### PROMPT
Search the entries for the word "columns". Copy each line in which it is found.

### SOURCE RECORDS
_____

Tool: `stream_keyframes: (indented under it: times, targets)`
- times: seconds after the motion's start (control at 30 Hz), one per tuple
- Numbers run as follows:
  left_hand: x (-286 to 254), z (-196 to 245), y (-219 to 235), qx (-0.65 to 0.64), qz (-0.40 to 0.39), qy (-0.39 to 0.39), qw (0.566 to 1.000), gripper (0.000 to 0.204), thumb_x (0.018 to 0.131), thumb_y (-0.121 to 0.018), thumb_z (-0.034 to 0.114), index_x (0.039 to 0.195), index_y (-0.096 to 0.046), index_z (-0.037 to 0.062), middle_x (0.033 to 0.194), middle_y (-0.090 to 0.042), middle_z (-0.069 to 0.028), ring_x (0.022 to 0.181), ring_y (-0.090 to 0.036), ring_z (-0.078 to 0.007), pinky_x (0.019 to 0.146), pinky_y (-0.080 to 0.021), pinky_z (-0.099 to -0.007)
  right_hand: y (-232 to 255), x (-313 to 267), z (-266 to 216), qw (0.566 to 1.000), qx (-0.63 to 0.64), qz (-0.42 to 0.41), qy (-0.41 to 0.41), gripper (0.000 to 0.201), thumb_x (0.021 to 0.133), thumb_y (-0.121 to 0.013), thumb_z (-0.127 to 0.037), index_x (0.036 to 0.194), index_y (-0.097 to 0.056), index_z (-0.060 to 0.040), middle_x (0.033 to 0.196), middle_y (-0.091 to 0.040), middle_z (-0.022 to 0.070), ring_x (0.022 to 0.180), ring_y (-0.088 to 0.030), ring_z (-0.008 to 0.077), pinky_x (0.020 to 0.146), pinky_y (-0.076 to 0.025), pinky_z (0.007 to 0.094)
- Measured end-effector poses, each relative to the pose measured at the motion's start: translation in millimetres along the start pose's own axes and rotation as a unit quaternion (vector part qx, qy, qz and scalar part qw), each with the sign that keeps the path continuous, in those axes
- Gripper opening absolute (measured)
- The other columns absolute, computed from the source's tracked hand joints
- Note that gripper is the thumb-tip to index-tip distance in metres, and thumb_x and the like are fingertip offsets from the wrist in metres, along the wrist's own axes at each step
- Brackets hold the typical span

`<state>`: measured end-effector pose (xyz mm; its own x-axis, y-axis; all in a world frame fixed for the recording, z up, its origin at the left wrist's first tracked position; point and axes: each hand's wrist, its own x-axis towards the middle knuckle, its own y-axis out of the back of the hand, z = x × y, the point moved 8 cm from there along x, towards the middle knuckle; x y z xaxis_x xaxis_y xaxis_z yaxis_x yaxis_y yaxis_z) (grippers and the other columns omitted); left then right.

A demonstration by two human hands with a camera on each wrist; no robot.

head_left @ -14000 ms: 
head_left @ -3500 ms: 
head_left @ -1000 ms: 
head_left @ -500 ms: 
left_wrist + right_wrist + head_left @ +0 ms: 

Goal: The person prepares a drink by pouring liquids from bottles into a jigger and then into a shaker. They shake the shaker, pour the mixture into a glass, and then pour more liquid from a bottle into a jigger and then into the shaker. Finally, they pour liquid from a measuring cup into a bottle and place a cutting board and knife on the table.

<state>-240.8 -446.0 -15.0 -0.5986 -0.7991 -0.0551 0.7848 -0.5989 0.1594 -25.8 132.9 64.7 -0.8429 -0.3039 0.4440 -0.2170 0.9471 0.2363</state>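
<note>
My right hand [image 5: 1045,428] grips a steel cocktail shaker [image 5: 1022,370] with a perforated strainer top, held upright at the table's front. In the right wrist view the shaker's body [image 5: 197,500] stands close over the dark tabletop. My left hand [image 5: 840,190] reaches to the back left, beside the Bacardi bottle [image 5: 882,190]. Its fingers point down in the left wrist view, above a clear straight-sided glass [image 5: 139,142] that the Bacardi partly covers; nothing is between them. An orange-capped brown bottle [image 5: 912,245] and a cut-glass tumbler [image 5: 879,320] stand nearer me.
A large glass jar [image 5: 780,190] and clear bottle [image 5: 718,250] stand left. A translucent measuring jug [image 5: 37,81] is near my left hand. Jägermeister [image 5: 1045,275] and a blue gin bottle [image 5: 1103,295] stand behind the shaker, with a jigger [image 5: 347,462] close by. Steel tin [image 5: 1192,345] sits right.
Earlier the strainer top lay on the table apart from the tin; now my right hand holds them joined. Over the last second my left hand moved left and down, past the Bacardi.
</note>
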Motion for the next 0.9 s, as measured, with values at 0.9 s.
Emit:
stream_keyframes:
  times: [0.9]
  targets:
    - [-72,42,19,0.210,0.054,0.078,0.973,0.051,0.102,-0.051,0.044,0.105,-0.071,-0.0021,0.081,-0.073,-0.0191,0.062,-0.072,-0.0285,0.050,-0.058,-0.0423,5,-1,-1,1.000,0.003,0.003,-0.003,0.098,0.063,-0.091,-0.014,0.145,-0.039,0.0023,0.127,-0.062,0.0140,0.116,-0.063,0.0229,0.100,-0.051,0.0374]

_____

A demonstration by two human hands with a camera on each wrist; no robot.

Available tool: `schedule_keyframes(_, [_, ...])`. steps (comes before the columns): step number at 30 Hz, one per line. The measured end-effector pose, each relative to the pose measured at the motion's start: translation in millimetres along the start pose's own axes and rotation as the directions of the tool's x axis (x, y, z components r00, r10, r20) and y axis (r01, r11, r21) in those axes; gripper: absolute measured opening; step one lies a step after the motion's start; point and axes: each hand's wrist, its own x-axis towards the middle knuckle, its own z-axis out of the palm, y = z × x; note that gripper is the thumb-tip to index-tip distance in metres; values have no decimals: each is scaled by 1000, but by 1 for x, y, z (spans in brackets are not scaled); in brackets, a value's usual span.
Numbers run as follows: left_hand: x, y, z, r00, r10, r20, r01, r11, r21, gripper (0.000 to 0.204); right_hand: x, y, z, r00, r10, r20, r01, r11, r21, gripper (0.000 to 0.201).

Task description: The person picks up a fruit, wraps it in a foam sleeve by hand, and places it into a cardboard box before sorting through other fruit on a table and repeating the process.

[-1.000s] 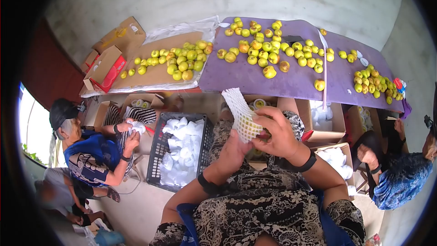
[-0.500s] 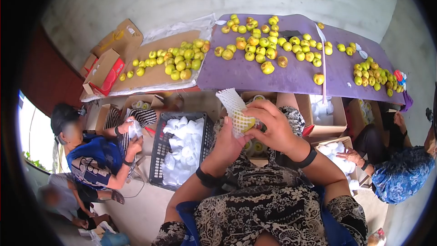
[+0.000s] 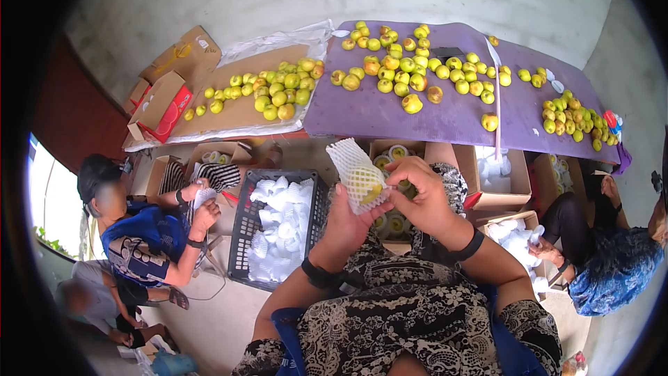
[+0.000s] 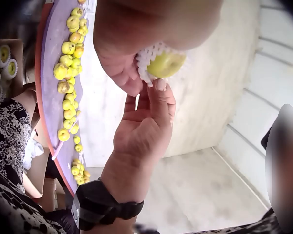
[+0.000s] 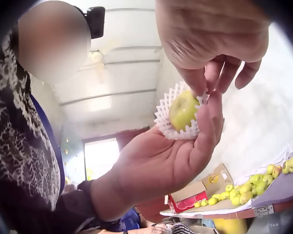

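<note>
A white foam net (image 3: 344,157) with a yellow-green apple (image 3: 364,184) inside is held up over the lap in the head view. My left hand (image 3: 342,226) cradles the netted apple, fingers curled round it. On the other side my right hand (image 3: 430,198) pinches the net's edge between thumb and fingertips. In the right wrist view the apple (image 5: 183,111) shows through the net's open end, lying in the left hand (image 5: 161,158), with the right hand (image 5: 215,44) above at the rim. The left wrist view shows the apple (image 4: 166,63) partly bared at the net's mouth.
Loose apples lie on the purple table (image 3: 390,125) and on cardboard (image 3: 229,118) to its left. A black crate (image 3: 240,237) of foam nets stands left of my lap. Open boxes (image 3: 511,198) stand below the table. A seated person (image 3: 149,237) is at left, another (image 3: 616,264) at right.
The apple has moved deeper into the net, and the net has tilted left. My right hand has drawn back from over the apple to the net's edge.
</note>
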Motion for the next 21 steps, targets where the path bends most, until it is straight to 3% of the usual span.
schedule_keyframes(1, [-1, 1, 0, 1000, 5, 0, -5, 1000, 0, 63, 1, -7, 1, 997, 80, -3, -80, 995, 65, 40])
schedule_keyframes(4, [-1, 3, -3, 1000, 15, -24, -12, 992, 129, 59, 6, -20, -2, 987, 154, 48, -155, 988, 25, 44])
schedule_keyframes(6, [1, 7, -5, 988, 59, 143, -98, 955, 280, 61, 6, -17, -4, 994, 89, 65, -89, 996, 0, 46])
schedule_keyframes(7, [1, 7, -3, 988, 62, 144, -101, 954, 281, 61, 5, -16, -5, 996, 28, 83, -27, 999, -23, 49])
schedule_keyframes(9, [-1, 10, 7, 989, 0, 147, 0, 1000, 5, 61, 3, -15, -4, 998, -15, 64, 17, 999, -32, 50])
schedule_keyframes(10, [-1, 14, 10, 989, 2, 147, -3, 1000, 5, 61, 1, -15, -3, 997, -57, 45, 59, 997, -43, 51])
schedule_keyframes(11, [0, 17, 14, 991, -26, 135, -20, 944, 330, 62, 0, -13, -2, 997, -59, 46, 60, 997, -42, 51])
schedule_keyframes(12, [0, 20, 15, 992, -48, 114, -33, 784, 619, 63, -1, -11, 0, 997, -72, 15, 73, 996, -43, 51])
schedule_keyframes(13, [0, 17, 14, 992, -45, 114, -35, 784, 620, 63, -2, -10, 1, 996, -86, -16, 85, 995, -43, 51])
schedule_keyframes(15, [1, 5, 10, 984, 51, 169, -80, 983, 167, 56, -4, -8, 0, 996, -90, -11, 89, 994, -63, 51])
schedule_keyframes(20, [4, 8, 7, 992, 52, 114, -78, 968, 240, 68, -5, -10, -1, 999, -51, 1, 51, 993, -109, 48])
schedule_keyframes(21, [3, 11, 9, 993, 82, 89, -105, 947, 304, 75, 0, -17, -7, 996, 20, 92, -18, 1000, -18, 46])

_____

### ANSWER SPACE
- The other columns absolute, computed from the source's tracked hand joints
`<state>`: measured end-effector pose (xyz mm; its own x-axis, y-axis; all in a world frame fixed for the recording, z up, its origin at the left wrist's first tracked position; point and axes: each hand's wrist, its own x-axis towards the middle knuckle, its own y-axis out of the back of the hand, z = x × y, the point moved 8 cm from there along x, towards the middle knuckle; x y z xaxis_x xaxis_y xaxis_z yaxis_x yaxis_y yaxis_z) (grippers and the other columns omitted); left then right.
Available tool: `schedule_keyframes(_, [_, ...])`. steps (comes before the columns): step number at 30 Hz, one per line. The measured end-effector pose, each relative to the pose measured at the motion's start: translation in millimetres along the start pose's own axes and rotation as the directions of the tool's x axis (x, y, z components r00, r10, r20) and y axis (r01, r11, r21) in those axes; gripper: absolute measured opening; step one lies a step after the motion's start; point and axes: each hand's wrist, its own x-axis towards the middle knuckle, its own z-axis out of the palm, y = z × x; note that gripper is the thumb-tip to index-tip distance in metres; values have no decimals: each is scaled by 1000, but by 1 for x, y, z (spans in brackets are not scaled); in brackets, a value's usual span.

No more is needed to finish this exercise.